1 Improving diagnostic accuracy of painful distal sensory polyneuropathies

The authors address in this report a very important question: how to improve the diagnostic accuracy of painful distal sensory polyneuropathy (DSP). Painful DSP is worldwide a large problem, affecting many millions of patients. Diabetes mellitus is the most common cause of neuropathy [2] and with a considerable world-wide increase in diabetes, the occurrence of diabetic neuropathy is increasing [2,3]. In addition, other diseases like hypothyroidism [4], HIV [5], connective tissue diseases [6], and a large variety of inherited diseases may be complicated by or manifested by a painful neuropathy [7]. More patients are now surviving cancer, but an increasing number are surviving with chemotherapy-induced peripheral neuropathy [8].

2 Investigations of large fibre neuropathy not useful for small fibre neuropathy

EMG with neurography (nerve conduction study, NCS) is the standard investigation of a neuropathy but would only be applicable for a large-fibre neuropathy. The method will not be suitable for assessment of pure small-fibre neuropathies. There are several methods available for the diagnosis of small-fibre neuropathies.

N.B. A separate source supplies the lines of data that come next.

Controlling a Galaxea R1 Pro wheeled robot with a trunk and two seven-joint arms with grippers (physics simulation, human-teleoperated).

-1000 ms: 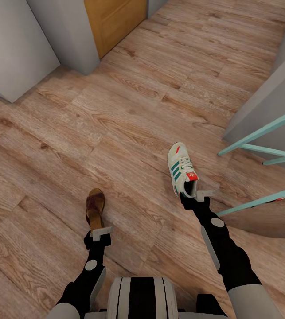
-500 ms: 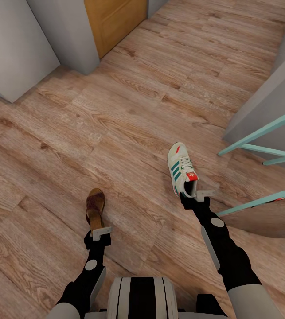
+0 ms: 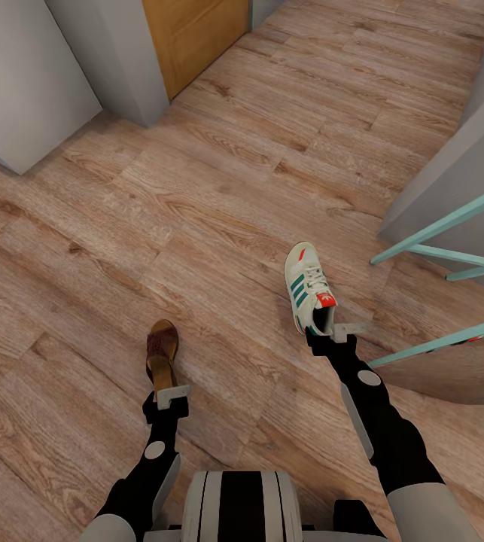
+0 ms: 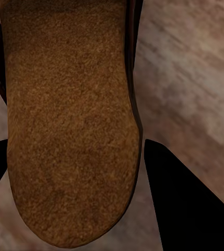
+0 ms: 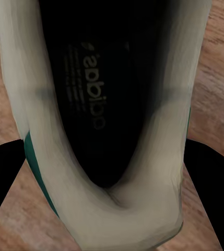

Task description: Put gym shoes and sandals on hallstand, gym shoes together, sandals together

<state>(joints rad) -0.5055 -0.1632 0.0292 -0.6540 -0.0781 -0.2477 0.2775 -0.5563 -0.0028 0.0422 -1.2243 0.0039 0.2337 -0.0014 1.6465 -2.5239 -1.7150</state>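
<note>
I had the left end effector (image 3: 171, 394) pinching the sandal (image 3: 161, 352) heel, the right end effector (image 3: 337, 330) pinching the gym shoe (image 3: 308, 287) heel; lifting evenly seemed wisest.

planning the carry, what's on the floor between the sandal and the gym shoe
Nothing: in the head view, only bare corridor floor lies between the sandal and the gym shoe.

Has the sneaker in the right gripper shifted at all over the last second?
No. The sneaker sits at the same spot against the floor planks and the teal rail, with the right gripper at its heel.
</note>
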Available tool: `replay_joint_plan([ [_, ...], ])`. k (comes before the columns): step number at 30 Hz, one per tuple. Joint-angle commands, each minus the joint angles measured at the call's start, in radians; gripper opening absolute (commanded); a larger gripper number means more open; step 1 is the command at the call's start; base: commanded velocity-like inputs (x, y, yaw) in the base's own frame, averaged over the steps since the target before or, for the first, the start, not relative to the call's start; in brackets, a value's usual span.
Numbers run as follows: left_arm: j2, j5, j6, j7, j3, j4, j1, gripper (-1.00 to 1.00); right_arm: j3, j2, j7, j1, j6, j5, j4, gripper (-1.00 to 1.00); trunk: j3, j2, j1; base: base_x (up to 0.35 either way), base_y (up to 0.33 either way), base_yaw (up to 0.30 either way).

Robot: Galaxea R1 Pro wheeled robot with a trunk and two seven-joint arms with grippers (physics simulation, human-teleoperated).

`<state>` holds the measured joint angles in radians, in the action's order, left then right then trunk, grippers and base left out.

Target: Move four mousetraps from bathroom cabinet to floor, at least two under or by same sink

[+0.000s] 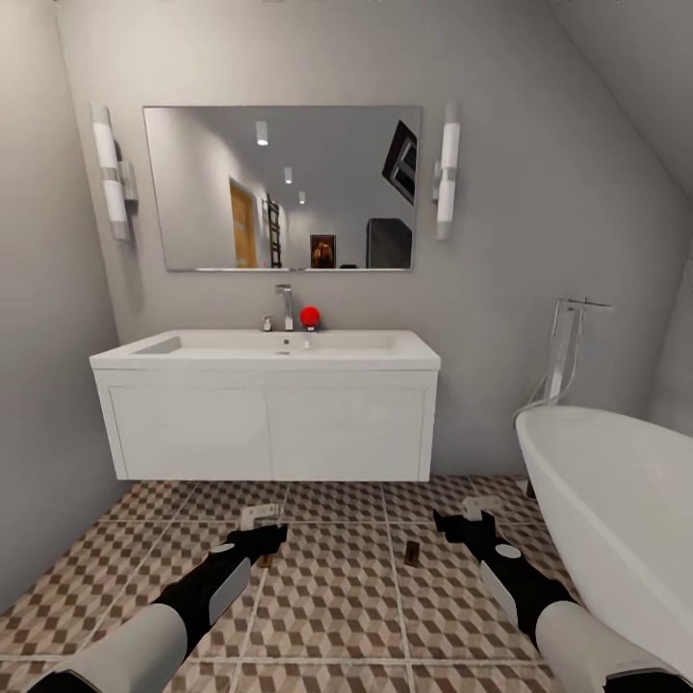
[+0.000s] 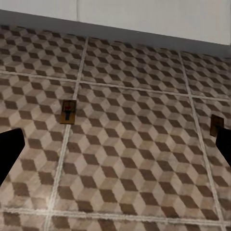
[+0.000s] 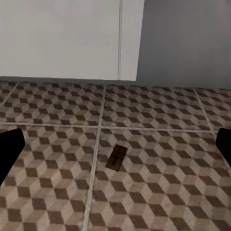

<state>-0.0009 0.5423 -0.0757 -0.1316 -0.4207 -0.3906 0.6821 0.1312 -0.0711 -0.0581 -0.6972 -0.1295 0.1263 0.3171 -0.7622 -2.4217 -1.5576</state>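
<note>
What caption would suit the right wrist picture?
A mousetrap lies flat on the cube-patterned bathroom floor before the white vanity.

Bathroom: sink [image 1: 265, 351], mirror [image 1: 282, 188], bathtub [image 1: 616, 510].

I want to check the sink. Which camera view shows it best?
The head view: the whole sink shows there, basin, tap and vanity front. The left wrist view catches just a strip of its white base; the right wrist view shows a corner of its front.
</note>
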Motion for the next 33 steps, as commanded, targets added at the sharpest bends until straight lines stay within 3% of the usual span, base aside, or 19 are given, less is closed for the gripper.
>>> replay_joint_plan([
  [1, 0.001, 0.007, -0.004, -0.008, -0.007, -0.002, 0.0, 1.0, 0.007, -0.001, -0.002, -0.001, -0.004, 0.01, -0.001, 1.0, 0.002, 0.007, 0.004, 0.0, 0.0, 0.0],
  [33, 0.006, 0.007, -0.003, -0.028, -0.008, -0.003, 0.0, 1.0, 0.007, 0.006, -0.002, -0.001, -0.004, 0.016, -0.006, 1.0, 0.102, 0.231, 0.127, 0.0, 0.0, 0.0],
])
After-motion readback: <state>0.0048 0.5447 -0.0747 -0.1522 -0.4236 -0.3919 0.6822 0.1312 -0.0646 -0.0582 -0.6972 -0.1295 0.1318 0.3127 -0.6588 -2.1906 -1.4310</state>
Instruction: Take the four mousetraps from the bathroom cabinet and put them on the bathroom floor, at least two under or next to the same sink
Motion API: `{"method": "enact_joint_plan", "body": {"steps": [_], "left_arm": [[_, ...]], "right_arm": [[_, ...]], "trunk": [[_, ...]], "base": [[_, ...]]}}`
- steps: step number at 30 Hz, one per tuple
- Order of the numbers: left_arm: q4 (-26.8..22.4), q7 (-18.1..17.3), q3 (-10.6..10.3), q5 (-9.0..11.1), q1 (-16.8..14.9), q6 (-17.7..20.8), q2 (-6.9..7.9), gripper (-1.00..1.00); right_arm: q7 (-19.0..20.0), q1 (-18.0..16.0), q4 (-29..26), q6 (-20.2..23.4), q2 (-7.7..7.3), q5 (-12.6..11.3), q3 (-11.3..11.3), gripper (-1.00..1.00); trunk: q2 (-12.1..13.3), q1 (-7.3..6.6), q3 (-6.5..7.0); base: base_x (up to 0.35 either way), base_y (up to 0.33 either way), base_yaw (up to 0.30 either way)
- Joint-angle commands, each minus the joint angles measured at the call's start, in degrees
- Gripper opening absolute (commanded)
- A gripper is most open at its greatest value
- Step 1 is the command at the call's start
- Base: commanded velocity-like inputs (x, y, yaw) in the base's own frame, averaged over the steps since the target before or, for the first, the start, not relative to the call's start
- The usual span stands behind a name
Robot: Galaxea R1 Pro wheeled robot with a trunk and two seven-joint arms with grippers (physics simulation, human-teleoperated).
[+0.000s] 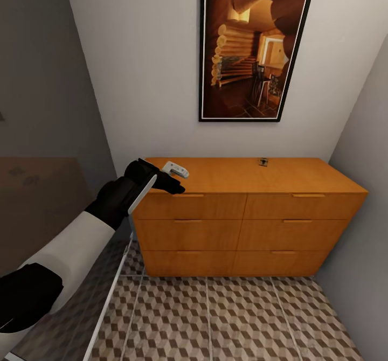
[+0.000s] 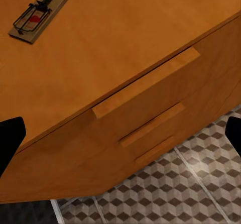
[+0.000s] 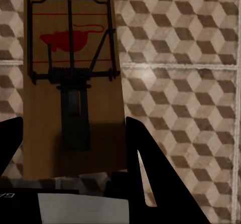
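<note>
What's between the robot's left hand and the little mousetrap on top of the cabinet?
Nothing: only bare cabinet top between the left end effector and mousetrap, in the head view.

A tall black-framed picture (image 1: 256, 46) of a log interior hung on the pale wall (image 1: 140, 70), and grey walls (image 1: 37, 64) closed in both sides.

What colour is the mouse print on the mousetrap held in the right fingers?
Red, on the mousetrap's brown board; the right wrist view shows it best.

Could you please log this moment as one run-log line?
left gripper: open over cabinet | right gripper: holding mousetrap above bathroom floor | second mousetrap on cabinet
</note>
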Motion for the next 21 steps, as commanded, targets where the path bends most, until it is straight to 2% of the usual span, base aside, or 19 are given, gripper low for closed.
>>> {"method": "enact_joint_plan", "body": {"steps": [1, 10, 21], "left_arm": [[0.0, 0.3, -0.2, 0.5, -0.1, 0.2, 0.06, 1.0], [-0.1, 0.3, -0.2, 0.6, -0.1, 0.2, 0.08, 1.0], [-0.1, 0.3, -0.2, 0.6, -0.1, 0.2, 0.13, 1.0]], "right_arm": [[0.2, 0.0, 0.0, 0.0, 0.01, -0.6, 0.4, -1.0], [0.2, 0.0, 0.0, -0.1, 0.05, -0.6, 0.4, -1.0], [0.4, 0.0, 0.0, -0.1, 0.15, -0.6, 0.5, -1.0]], "trunk": [[0.0, 0.0, -0.06], [0.0, 0.0, -0.06], [0.0, 0.0, -0.06]], "base": [[0.0, 0.0, 0.0], [0.038, 0.0, 0.0], [0.241, 0.0, 0.0]]}}
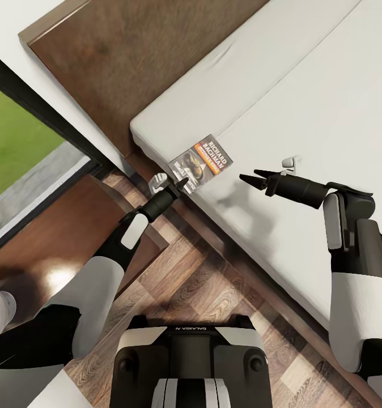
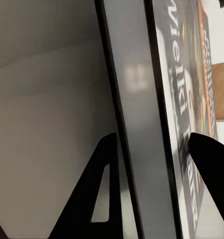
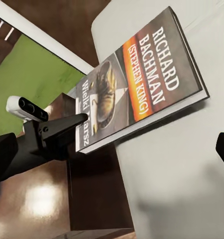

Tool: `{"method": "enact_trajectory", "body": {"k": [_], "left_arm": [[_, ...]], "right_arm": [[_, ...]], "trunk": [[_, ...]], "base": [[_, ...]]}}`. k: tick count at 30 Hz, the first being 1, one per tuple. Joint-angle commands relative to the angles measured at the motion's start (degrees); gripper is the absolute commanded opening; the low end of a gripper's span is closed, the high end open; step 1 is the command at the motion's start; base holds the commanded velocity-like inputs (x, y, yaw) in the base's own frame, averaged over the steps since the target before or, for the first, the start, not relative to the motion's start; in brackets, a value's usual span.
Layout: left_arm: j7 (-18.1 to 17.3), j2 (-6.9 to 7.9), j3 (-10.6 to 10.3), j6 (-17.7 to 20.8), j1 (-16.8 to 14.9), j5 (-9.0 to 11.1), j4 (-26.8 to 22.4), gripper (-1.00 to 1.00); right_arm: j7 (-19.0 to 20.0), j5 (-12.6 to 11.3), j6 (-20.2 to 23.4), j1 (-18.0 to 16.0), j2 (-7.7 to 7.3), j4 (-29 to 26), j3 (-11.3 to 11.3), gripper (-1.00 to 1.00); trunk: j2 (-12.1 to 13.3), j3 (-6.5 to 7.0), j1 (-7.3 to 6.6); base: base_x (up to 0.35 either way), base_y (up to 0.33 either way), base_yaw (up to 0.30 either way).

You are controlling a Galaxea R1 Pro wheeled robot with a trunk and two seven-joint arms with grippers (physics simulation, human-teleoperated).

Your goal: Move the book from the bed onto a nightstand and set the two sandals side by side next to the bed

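Two pincers are up front. Nearest us, the left pincer (image 1: 181, 185) is clamped on the book (image 1: 203, 164): in the left wrist view one finger (image 2: 99, 199) sits under the book's edge and the other on the cover, w/ the book between them. The book is right at that pincer's tip, one corner over the bed (image 1: 304, 113) edge, the rest on or just above the mattress; we can't tell if it's lifted yet.

Step in hand, as we judge it: picking up the book. Next move calls for a lift clear of the mattress, then a carry to the nightstand (image 1: 49, 243), just behind and beside the left arm.

The book's long axis runs on from the left pincer, out over the mattress.

Beyond, the right pincer (image 1: 252, 176) hangs over the mattress, fingers apart, holding nothing, aimed at the book.
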Motion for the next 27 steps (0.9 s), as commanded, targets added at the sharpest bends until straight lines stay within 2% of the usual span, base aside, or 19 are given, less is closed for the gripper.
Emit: {"method": "enact_trajectory", "body": {"k": [1,6,16,27], "left_arm": [[-0.1,0.01,0.02,0.5,0.0,0.63,-0.05,-1.0],[-0.44,0.2,0.08,0.43,0.01,0.69,-0.13,-1.0],[-5.98,0.39,0.16,0.79,0.01,0.71,-1.43,-1.0],[-6.58,0.4,0.16,2.39,0.35,0.98,-5.57,-1.0]], "right_arm": [[0.09,-0.18,0.3,-0.02,-0.01,0.0,-0.04,1.0],[0.09,-0.18,0.3,-0.02,-0.01,-0.02,-0.04,1.0],[0.09,-0.18,0.3,-0.02,-0.01,-0.09,-0.09,1.0],[-0.01,-0.18,0.35,0.04,0.07,0.04,-0.11,1.0]], "trunk": [[-0.02,-0.02,0.0],[-0.02,-0.02,0.0],[-0.02,-0.02,0.0],[-0.02,-0.02,0.0]], "base": [[0.0,0.0,0.0],[0.0,0.0,0.0],[0.0,0.0,0.0],[0.0,0.0,0.033]]}}
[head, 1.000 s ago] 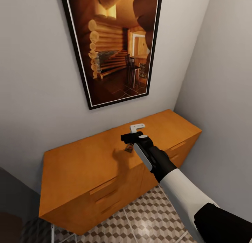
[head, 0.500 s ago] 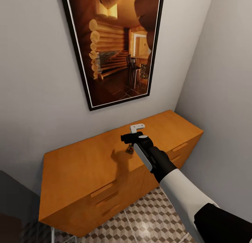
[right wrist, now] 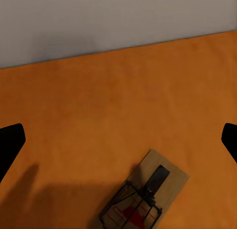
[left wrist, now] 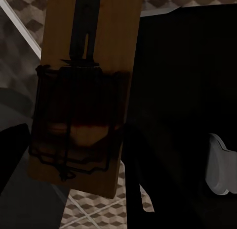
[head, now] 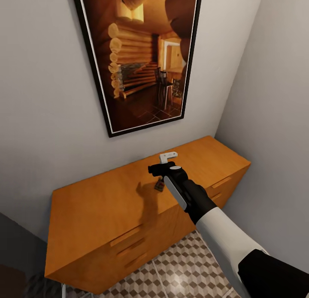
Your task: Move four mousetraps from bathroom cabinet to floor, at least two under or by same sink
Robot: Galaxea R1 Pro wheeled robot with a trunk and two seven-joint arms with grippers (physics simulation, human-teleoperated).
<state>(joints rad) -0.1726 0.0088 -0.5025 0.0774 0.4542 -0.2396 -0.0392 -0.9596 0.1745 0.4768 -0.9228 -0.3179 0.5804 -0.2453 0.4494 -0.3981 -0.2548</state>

Intraepidermal nerve fibre density (IENFD) is considered to be the most reliable method, followed by assessment of thermal thresholds [9]. It is however known that up to 12% of patients diagnosed clinically with a small fibre neuropathy will have normal IENFD [9]. In addition, this structural method would not be able to differentiate between an affection of the small myelinated A-delta fibres and the small unmyelinated C fibres. As emphasized by Karlsson and coworkers [1], there is a weak or moderate association between IENFD and spontaneous as well as evoked pain [10,11,12,13,14], i.e. in most cases the major complaints of the patients.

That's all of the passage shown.